Area and Perimeter
Area and perimeter questions are formula plug-ins — but the SAT loves to combine shapes (a rectangle with a semicircle on top, a triangle inside a rectangle) so you have to break compound figures into parts.
Perimeter is the distance around the outside of a 2D shape. Area is the space inside it.
The basic formulas to memorize:
| Shape | Area | Perimeter / Circumference |
|---|---|---|
| Rectangle (l × w) | $lw$ | $2l + 2w$ |
| Square (side $s$) | $s^2$ | $4s$ |
| Triangle (base $b$, height $h$) | $\frac{1}{2}bh$ | Sum of three sides |
| Parallelogram | $bh$ | Sum of four sides |
| Trapezoid (bases $b_1$, $b_2$) | $\frac{1}{2}(b_1 + b_2)h$ | Sum of four sides |
| Circle (radius $r$) | $\pi r^2$ | $2\pi r$ |
Decompose compound shapes into known pieces. Compute each piece. Add or subtract per the figure. Watch radius/diameter and remember the $\frac{1}{2}$ for triangles and trapezoids.

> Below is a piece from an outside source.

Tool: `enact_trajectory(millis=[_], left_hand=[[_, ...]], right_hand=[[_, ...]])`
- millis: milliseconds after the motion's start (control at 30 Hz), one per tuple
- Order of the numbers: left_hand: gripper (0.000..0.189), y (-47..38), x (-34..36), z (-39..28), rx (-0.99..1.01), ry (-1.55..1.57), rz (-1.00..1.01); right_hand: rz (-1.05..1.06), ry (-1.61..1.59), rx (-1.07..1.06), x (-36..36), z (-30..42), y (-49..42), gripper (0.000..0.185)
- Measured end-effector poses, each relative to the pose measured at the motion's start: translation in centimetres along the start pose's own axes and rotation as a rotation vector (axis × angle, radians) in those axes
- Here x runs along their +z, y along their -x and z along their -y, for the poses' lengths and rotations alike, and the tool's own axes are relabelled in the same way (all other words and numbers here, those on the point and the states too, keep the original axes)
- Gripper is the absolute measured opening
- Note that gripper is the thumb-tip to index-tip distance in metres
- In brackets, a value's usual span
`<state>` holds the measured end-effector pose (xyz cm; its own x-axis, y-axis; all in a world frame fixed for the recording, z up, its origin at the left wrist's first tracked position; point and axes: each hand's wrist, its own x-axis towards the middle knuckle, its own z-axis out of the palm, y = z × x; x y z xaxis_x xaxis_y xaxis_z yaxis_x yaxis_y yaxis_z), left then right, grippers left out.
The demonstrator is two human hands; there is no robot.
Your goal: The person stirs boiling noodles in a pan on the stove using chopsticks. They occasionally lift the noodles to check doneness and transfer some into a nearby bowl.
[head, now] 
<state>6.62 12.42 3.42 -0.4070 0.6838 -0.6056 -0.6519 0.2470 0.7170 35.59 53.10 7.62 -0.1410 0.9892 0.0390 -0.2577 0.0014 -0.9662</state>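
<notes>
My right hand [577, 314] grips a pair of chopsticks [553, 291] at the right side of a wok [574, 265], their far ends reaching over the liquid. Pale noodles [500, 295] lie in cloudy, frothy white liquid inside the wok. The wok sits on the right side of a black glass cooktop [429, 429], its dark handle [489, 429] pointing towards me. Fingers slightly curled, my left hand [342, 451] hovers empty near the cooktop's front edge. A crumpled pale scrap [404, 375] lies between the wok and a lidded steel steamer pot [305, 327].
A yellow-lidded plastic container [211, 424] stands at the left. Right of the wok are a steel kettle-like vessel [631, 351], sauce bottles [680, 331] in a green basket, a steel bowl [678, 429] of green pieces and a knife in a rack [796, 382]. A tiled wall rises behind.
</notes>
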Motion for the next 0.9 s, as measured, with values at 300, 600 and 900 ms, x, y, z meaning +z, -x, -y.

A rectangle has length 8 and width 6. What is its area?
Enter a whole number, fraction (e.g. 3/4), or decimal (e.g. .75).
Worked examples
A rectangle has length 12 and width 8. A semicircle of diameter 8 is cut from one of the shorter sides. What is the area of the remaining shape?
A trapezoid has parallel bases of length 8 and 14, and a height of 5. What is its area?
Common pitfalls
Triangle area uses the PERPENDICULAR height to the chosen base. If the triangle is acute and the height isn't drawn, you may need to compute it (often via Pythagoras or special-triangle ratios). Don't use a side that isn't perpendicular to your base.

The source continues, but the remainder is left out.